*** Opening of Data section ***
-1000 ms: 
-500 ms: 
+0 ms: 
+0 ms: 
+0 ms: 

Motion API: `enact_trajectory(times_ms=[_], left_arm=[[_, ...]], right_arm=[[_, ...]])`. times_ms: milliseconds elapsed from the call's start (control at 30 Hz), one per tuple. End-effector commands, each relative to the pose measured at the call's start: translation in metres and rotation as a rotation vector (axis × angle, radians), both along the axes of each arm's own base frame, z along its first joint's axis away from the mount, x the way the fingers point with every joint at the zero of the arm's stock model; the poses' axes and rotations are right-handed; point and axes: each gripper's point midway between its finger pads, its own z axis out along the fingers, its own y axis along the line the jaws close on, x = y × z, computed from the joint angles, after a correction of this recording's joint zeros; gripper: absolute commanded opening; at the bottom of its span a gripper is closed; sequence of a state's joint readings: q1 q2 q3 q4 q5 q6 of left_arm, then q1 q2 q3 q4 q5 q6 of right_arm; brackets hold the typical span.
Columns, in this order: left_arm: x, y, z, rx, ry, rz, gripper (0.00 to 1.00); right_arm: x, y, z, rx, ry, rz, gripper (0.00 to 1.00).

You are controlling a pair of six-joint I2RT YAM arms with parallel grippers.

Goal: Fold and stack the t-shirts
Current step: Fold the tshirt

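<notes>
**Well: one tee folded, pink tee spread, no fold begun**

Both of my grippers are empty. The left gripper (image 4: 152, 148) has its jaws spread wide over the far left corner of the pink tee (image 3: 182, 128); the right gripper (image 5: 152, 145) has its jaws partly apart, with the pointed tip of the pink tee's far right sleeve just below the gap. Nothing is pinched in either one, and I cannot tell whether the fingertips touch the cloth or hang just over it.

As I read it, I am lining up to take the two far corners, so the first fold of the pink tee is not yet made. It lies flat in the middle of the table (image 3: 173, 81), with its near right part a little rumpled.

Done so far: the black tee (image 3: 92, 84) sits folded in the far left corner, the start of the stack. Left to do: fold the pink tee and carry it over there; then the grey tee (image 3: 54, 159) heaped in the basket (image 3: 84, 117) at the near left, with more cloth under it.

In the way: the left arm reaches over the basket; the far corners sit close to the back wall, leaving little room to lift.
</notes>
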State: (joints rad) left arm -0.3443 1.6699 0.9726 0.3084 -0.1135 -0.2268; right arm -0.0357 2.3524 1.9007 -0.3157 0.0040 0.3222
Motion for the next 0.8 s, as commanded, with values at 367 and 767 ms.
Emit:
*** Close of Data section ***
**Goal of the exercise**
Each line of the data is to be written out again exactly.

**Solution**
-1000 ms: 
-500 ms: 
+0 ms: 
+0 ms: 
+0 ms: 

Motion API: `enact_trajectory(times_ms=[_], left_arm=[[_, ...]], right_arm=[[_, ...]])`. times_ms: milliseconds elapsed from the call's start (control at 30 Hz), one per tuple. End-effector commands, each relative to the pose measured at the call's start: translation in metres and rotation as a rotation vector (axis × angle, radians), both along the axes of each arm's own base frame, z along its first joint's axis away from the mount, x the way the fingers point with every joint at the zero of the arm's stock model; the poses' axes and rotations are right-handed; point and axes: each gripper's point midway between its finger pads, its own z axis out along the fingers, its own y axis along the line the jaws close on, x = y × z, computed from the joint angles, after a correction of this recording's joint zeros; gripper: absolute commanded opening; at the bottom of its span a gripper is closed; sequence of a state's joint readings: q1 q2 q3 q4 q5 q6 of left_arm, then q1 q2 q3 q4 q5 q6 of right_arm; brackets hold the typical span.
Columns, in this order: left_arm: x, y, z, rx, ry, rz, gripper (0.00 to 1.00); right_arm: x, y, z, rx, ry, rz, gripper (0.00 to 1.00).

You are controlling a pair of six-joint I2RT YAM arms with parallel grippers.

Goal: Fold and stack the t-shirts
Current step: Fold the tshirt

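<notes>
**Well: one tee folded, pink tee spread, no fold begun**

Both of my grippers are empty. The left gripper (image 4: 152, 148) has its jaws spread wide over the far left corner of the pink tee (image 3: 182, 128); the right gripper (image 5: 152, 145) has its jaws partly apart, with the pointed tip of the pink tee's far right sleeve just below the gap. Nothing is pinched in either one, and I cannot tell whether the fingertips touch the cloth or hang just over it.

As I read it, I am lining up to take the two far corners, so the first fold of the pink tee is not yet made. It lies flat in the middle of the table (image 3: 173, 81), with its near right part a little rumpled.

Done so far: the black tee (image 3: 92, 84) sits folded in the far left corner, the start of the stack. Left to do: fold the pink tee and carry it over there; then the grey tee (image 3: 54, 159) heaped in the basket (image 3: 84, 117) at the near left, with more cloth under it.

In the way: the left arm reaches over the basket; the far corners sit close to the back wall, leaving little room to lift.
</notes>
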State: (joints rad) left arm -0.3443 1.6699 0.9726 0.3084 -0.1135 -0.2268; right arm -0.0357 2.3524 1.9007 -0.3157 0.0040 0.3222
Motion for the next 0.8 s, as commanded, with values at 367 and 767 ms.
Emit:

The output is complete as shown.